====== PROVIDED DATA ======
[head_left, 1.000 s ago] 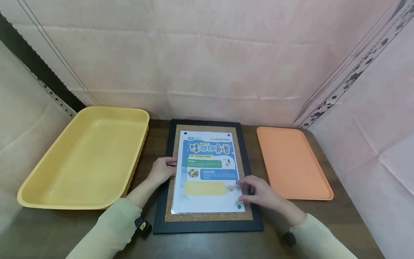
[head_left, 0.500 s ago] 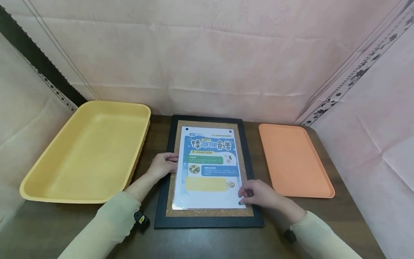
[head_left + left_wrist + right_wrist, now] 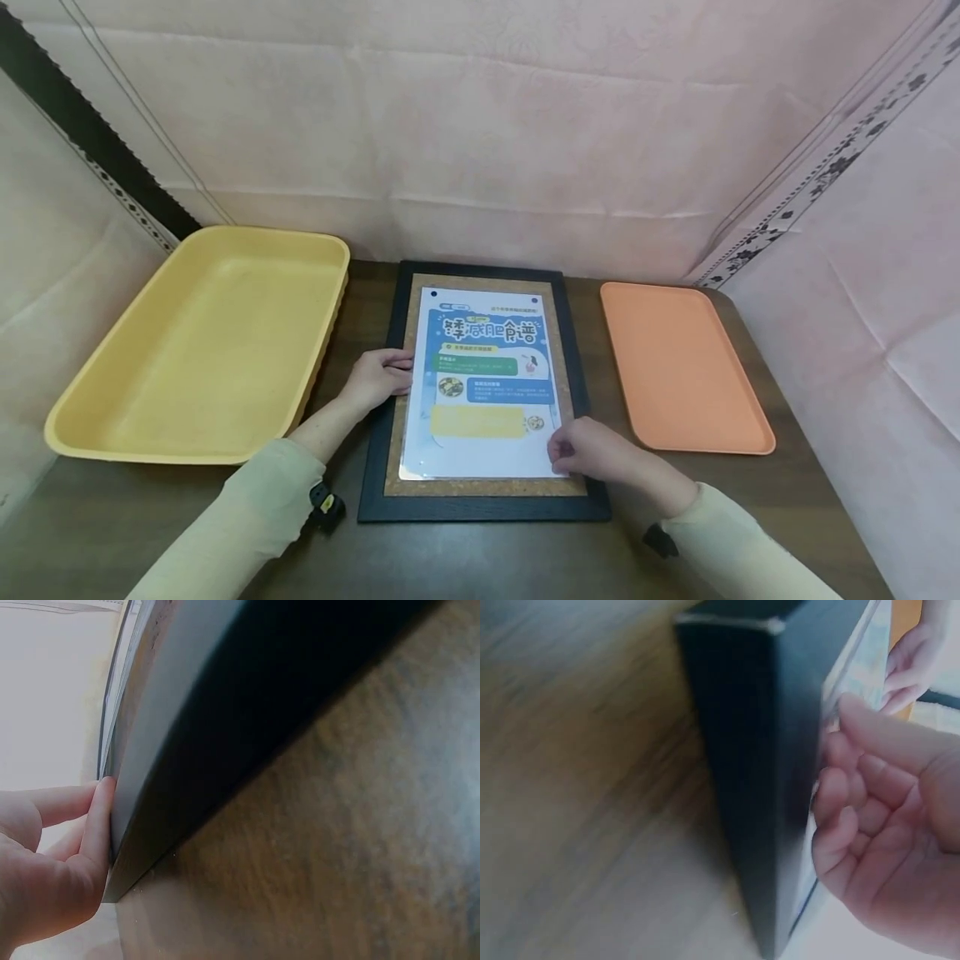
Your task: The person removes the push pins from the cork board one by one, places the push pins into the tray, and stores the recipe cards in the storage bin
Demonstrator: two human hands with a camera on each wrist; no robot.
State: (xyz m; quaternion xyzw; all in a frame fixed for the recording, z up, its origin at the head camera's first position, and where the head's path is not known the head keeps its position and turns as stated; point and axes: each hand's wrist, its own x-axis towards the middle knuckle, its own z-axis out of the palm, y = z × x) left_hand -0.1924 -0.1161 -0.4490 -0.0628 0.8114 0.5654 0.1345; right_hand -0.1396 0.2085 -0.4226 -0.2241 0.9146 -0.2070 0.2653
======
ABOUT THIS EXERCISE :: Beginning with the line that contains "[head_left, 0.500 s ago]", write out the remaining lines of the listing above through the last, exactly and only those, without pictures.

COMPLETED EXERCISE ::
[head_left, 0.500 s ago] 
[head_left + left_wrist + right_wrist, now] 
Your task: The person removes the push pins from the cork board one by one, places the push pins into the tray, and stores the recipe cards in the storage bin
Demonstrator: two human hands with a camera on each wrist; no robot.
State: (xyz m; quaternion xyzw; all in a frame fixed for the recording, z up, its origin at the head camera's first position, and where the head's path is not known the head keeps its position and turns as stated; point and axes: each hand's wrist, its own x-axis towards the middle knuckle, its own z-axis out of the palm, y = z × x) left_hand -0.1924 -0.1161 -0.4490 -0.0628 0.8114 0.5654 0.1345; right_hand -0.1396 0.2085 -0.4226 -0.2241 0.9146 -0.2070 0.2653

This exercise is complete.